Anatomy of the modern social engineering attack

Updated: May 15, 2018

Most organisations understand that Security is comprised of People, Process and Technology.

What is surprising is that whilst this is true, security investment is usually heavily skewed to Technology-based controls alone.

Notorious hacker Kevin Mitnick rose to prominence as a highly skilled social engineer, directing a good deal of his skills towards typically the weakest link in the chain - People.

The logic here was clear, why grind away at a system using a security tools or manually attempt to guess or crack passwords when you can simply ask someone for them?

In 2018, we are all super-aware of cyber attackers, scammers, phishers - right? ......Sadly, no.

So what does the modern social engineering attack look like?

Modern social engineering tends to be targeted to the following:

  1. Footprinting & recon: Background research and identification of potential targets

  2. Target selection: Selection of individual(s) who could enable the desired outcome

  3. Trust establishment: Using shared knowledge, ideals, goals etc to establish trust

  4. Psychological Manipulation: Making the victim behave/act towards the attackers goals

  5. Exploitation: The attacker utilises the information or action provided by the victim

  6. Benefit realisation: The attacker's goals are realised (Financial, Political, etc)

Why does this work?

When a simple Google search can reveal a lot about the people within an organisation, it is not difficult for a motivated attacker to start mapping out an organisation and conduct research on its staff, suppliers, locations, affiliates, etc.

What types of social engineering attacks are common?

1) Online account takeover - Attacker gains access to an online account (e.g. Online Bank Account), usually for the purposes of stealing funds. The incident usually occurs by the attacker gaining a username and password through the use of Malware, Phishing or Vishing.

2) Man in the Middle - this attack relies on the fact that an individual (or the organisation they work for) is unable to easily monitor unusual access or behaviour.

Recent attacks involve Cloud services such as Office365, wherein an attacker obtains the username and password of a staff member involved in the payment of suppliers or alike, then inserts him/herself in all communications between the staff member and their supplier, injecting 'can you please update our bank details' or alike in order to redirect funds.

This typically plays out over a long and frustrating, confusing few months of email ping pong until someone realises what has occurred. By which time the attacker is long gone.

What can be done to combat Social Engineering?

1) Security education and awareness (not just an annual internal compliance module) - using real people, and real examples in an environment which encourages good security behaviours. Examples might include ongoing programmes of a "Lunch and Learn" - with specific topics and current threats and what to do (practical steps), or even gamification.

2) Use of two factor authentication (2FA) (something you know + something you have) - this means that in order for an attacker to access someones online account, they need to have the username and password and something else, such as a unique code (also now commonly a number provided by SMS to an individuals phone).

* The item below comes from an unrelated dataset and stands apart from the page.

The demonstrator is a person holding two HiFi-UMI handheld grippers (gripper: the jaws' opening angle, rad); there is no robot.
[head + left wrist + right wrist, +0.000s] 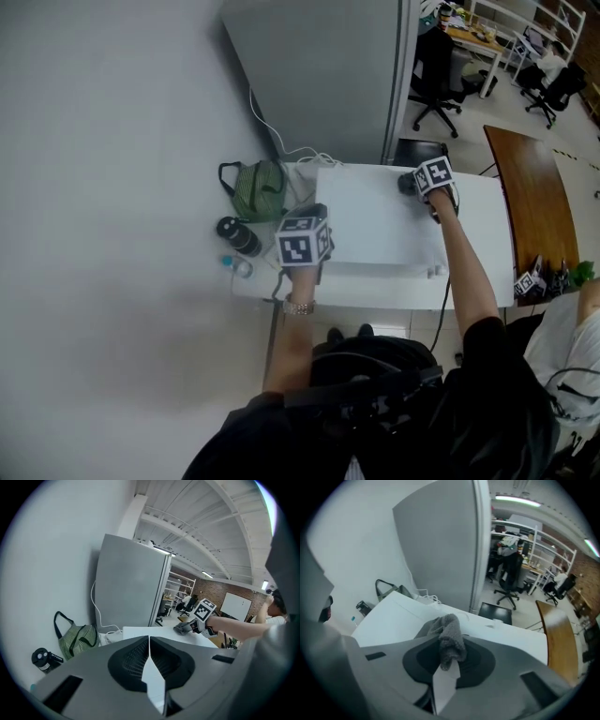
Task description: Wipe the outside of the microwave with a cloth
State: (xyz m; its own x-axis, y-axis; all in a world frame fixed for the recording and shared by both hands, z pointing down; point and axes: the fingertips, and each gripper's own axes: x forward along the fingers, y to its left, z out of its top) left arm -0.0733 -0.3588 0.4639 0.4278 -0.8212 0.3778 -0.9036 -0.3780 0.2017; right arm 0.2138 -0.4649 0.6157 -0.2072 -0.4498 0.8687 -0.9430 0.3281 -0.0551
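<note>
R tool, cloth btwn jaws

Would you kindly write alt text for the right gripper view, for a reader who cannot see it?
The right gripper, shut on a grey cloth, is over the white microwave. Behind stand a grey partition, a striped bag and a black office chair.

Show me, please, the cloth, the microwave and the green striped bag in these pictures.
cloth (pixel 450 641), right gripper view, on the grey bunch between the jaws.
microwave (pixel 370 230), head view, on its white top.
green striped bag (pixel 260 190), head view, on its striped body.
</note>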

3) User and entity behaviour analytics (UEBA) - depending on the solution, will assist in detecting the subtle changes in activity that could indicate a social engineering attack (e.g. access from unusual locations, at unusual times, uncommon or suspicious behaviour, etc.)

4) Spam filters and mail reputation checking - it is more difficult for an attacker to be successful if they cannot contact your staff. Filtering mail on the basis of reputation and content can assist in reducing the likelihood that a phishing email will make its way to your staff.

5) Periodic security testing and Open source intelligence gathering - These help to identify information which may enable an attacker to target individuals (e.g. The well-meaning IT developer who leaves keys exposed or is active on online forums with his work email address)

6) Cyber attack simulations, mock phishing and tabletop exercises - These help to reinforce security education and show key staff what an attack looks like and how to properly detect and respond. Almost as importantly, these activities can improve internal communications by increasing stakeholder interaction as well as help to highlight missing processes.

An important byproduct of these also includes a pre-consideration of security incident investigation and response priorities (Preserve Evidence vs Recover Service, etc) as well as an upfront agreed process.

7) Encourage staff to periodically change their password(s) - This means that any account whose password has been compromised, will be updated (requiring re-compromise by an attacker).